Wed 4/10: Medicare-For-All is now in the Senate! Remind your legislators to sign on to the House version, & that “Medicare Advantage” is an HMO, not a safety net!

Action #1: Call your senators  if they aren’t a “YES”. Thank them if they are.

“At least in my view, the current debate over Medicare for All really has nothing to do with health care. It has everything to do with greed and profiteering,” he told a room full of supporters in a Senate office building. – Bernie Sanders

Bernie has finally introduced S.1129 the reworking of his 2017 bill, with improvements in long-term care and disabilities that mirror Pramila Jayapal’s H.R 1384. The bill is still unnumbered.

Explainer: Bernie Sanders’s Medicare-for-all plan, explained. (vox)

Minimal script for senators: I’m calling from [zip code] and I want Senator [____] to know that I voted for [him/her] to put “Medicare For All” on the map, just like Social Security in 1935, and Medicare in 1965.

Minimal script for supporting senators: I’m calling from [zip code] and I want to thank Senator [____] for supporting “Medicare For All”.

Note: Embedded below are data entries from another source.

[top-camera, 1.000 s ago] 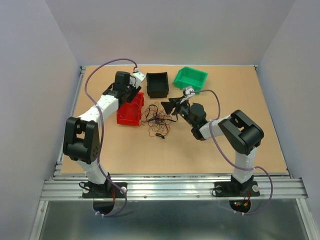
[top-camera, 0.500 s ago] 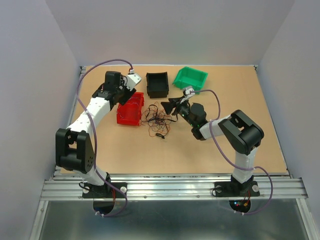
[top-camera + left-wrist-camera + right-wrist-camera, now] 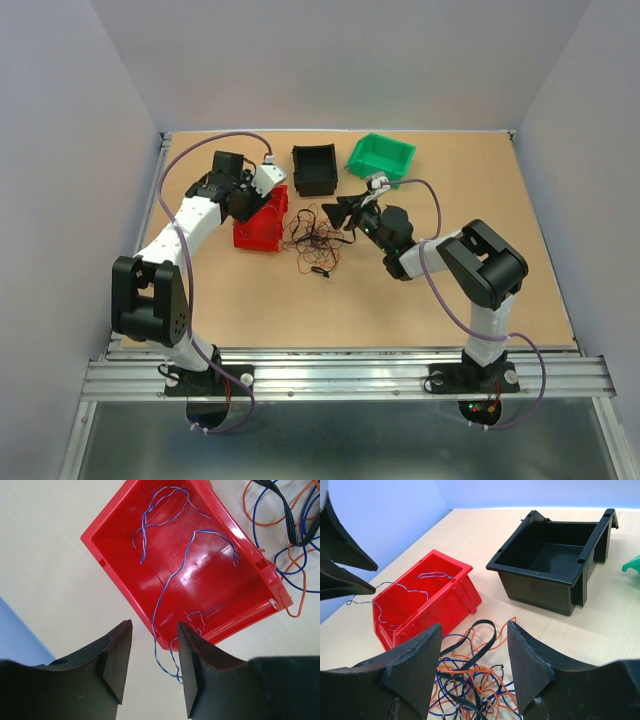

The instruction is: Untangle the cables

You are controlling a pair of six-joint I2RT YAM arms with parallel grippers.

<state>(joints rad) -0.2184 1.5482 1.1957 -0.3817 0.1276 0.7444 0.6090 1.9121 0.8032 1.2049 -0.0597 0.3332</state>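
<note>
Left wrist view: the left gripper (image 3: 153,635) hangs with its two dark fingers spread and nothing pinched between them, just off the near lip of the red bin (image 3: 102,522); a single blue strand (image 3: 172,580) lies along the bin floor, its long axis running from the far corner to the near lip, where its tail spills over the edge and loops down beside the right-hand finger, pointing back at the gripper; whether it brushes that finger I cannot tell. Across the table (image 3: 450,300), the right gripper (image 3: 475,630) also stands spread and holds nothing, poised low over the cables (image 3: 470,685), a loose heap of orange, blue and black loops lying between the red bin and the black bin (image 3: 540,585), with a green bin (image 3: 380,155) farther off; the heap has no single axis, though from above it runs slightly longer near-to-far, one end trailing toward the arms. I judge one strand sorted and the release step in hand; next comes choosing an outer loop of the heap, pinching only that wire, and drawing it out slowly so its neighbours do not follow.
</note>
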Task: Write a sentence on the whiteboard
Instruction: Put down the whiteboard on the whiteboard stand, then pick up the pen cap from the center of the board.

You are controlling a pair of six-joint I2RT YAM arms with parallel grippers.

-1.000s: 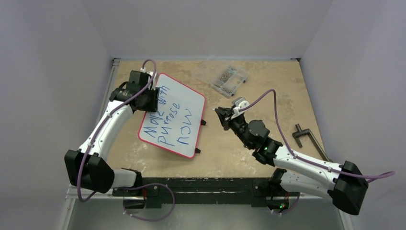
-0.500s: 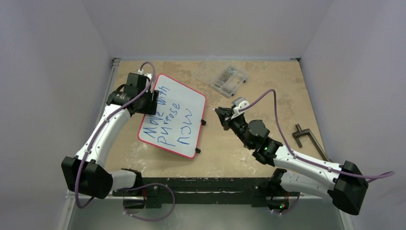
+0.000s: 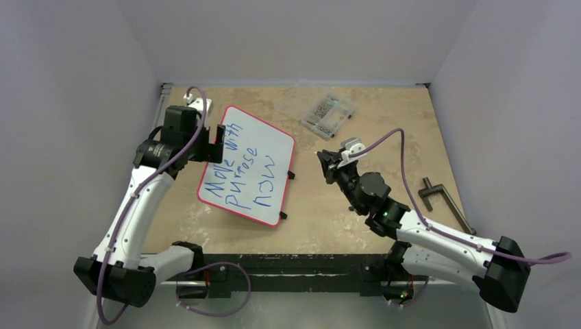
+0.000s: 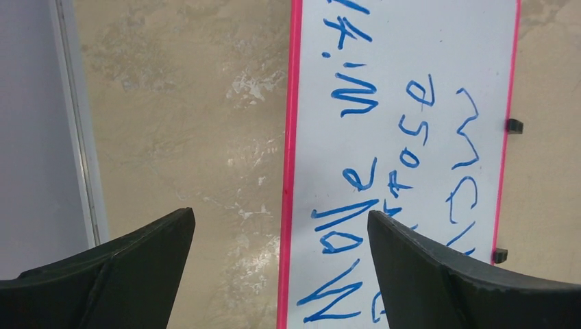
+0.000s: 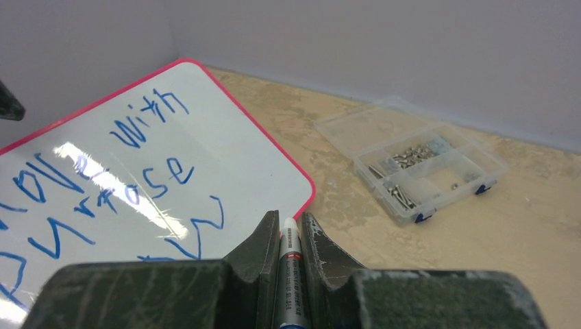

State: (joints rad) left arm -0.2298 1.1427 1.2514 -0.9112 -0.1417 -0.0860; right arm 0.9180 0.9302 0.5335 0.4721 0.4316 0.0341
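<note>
Held in the closed right gripper (image 5: 290, 223) is a marker (image 5: 290, 274), pinched between both fingers with its pale end pointing forward (whether that end is capped cannot be told). In the overhead view this gripper (image 3: 327, 159) is seen off the 3 o'clock side of the whiteboard (image 3: 250, 164), apart from its rim, so no stroke is being drawn.

The whiteboard is laid flat on the desk (image 3: 384, 123), toward 10 o'clock from the desk's middle and turned askew. The sentence (image 3: 243, 171) is written on it in blue, in three lines, and can be read as "Move with purpose now". The letters are uneven but whole, and no word appears to be cut short.

The left gripper (image 3: 218, 133) is held open at the board's 11 o'clock corner. From its wrist camera, the fingers are seen spread wide, with the red rim below the gap and nothing grasped.

The writing is judged complete. What may be left is only the setting down of the marker and the drawing back of both arms. A box of screws (image 3: 327, 113) is left at 12 o'clock.
</note>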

Sen-check here. (Harris is a cosponsor, Feinstein is not! CALL her!)

Contact
Senator Feinstein: email, DC (202) 224-3841, LA (310) 914-7300, SF (415) 393-0707, SD (619) 231-9712, Fresno (559) 485-7430
and Senator Harris: email, DC (202) 224-3553, LA (213) 894-5000, SAC (916) 448-2787, Fresno (559) 497-5109, SF (415) 355-9041, SD (619) 239-3884
Who is my representative/senator?: https://whoismyrepresentative.com

Action #2: – Call your Representative if they aren’t a “YES”. Thank them if they are.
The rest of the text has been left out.